Opera seeks a wider platform with release of Widgets SDK beta

With the sad status of being the world's #4 browser settling hard upon it, how does Opera find a niche? This morning, it answered that question by demonstrating itself literally picking up the pieces of an old project, and calling them an SDK.

According to recent statistics from the Web developers' educational site W3Schools.com, about 1.4% of the world's browsers last month responded as being Opera. That on the low side of where Opera's share of HTTP requests has been hovering for at least the last five years.

How Opera breaks loose from this pattern means it has to seek niches outside its base as The Third Web Browser, especially now that Safari's HTTP usage share is rising to an all-time high of 2.2% -- thanks in large measure to its prominent place on Apple's iPhone. Opera wants a piece of the mobile market too, and to that end, it released its 4.1 Mini browser for mobile devices at this time last week.

Today, the announcement from Opera deals with its attempt to gain another toehold in a market outside its traditional base: widgets. Actually, Opera has courted widget developers for at least the last two years, presenting Opera as a platform for JavaScript-based applications to run outside the browser and on users' desktops. But now that courtship becomes somewhat more active, with the company's first release of the Opera Widgets SDK.

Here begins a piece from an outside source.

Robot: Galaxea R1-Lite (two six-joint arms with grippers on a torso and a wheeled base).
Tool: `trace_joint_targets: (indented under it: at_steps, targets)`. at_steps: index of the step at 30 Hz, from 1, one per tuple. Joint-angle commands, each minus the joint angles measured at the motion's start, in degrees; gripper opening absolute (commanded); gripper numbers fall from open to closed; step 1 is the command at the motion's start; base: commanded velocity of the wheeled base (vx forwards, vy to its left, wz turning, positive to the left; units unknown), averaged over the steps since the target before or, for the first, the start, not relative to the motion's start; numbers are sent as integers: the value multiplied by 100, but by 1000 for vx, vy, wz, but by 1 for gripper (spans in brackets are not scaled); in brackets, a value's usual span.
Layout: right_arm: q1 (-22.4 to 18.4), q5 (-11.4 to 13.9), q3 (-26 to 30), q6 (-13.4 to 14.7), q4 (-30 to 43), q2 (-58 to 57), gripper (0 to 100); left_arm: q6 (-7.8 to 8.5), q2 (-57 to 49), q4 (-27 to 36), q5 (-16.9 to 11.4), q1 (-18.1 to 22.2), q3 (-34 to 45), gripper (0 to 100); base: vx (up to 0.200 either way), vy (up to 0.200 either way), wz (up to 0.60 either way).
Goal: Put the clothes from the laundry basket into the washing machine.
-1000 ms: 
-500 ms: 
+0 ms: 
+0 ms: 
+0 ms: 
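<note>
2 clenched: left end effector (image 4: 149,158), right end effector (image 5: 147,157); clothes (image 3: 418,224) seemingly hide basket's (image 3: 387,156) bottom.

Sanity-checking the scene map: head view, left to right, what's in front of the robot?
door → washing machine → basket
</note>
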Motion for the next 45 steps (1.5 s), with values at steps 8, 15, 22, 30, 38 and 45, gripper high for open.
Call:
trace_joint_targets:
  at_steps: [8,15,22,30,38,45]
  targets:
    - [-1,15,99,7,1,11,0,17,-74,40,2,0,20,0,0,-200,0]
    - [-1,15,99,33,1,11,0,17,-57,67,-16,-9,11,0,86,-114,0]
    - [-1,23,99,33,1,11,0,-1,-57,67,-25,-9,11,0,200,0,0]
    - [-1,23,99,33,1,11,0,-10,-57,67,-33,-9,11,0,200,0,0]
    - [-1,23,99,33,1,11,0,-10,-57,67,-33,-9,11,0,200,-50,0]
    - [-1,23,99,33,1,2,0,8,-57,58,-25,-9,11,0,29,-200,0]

Building Web application-like scripts into widgets is certainly nothing new; the little devices are now ubiquitous on both Mac OS X and Windows Vista platforms, and Stardock paved the way for scripted widgets in Windows with its DesktopX platform.

As BetaNews discovered this morning, the Opera Widgets SDK isn't actually a downloadable kit as things that call themselves "SDK" tend to be. Rather, they're a compilation of links to Opera's existing resources, including documentation that's been on file for quite some time.

Opera's Widgets SDK shown here with a sandbox console simulating a mobile device.  (Courtesy Opera)

Opera's Widgets SDK shown here with a sandbox console simulating a mobile device. (Courtesy Opera)

Technically, Opera's widgets bear very little difference, conceptually speaking. They're comprised of XHTML files for embedding JavaScript functionality and gadget placement, and CSS files for style. As far as tools are concerned, there are actually only three, and only one of them is new as of today. Another is Dragonfly, the browser snap-in tool for deconstructing and editing Web sites, that Opera released two weeks ago. The third is DOM Inspector, which should be familiar to Opera developers, and should actually be unnecessary for those using later browser versions and who already have Dragonfly.

Genuinely new to the package today is Opera's widget emulator, which gives developers a bug's-eye view of their widgets as they might appear if they were running on different platforms. By "platforms" in this context, Opera obviously means mobile ones, which leads us to one of the unspoken truths of this entire venture: Maybe it doesn't always like to say so up front, but Opera sees its long-term future as resting on the success of its transition to the mobile space.

By comparison, by the way, W3Schools.com estimates the previous three versions of Microsoft Internet Explorer to command 54.8% of HTTP traffic for April 2008, with Mozilla Firefox rising to an all-time high of 39.1%.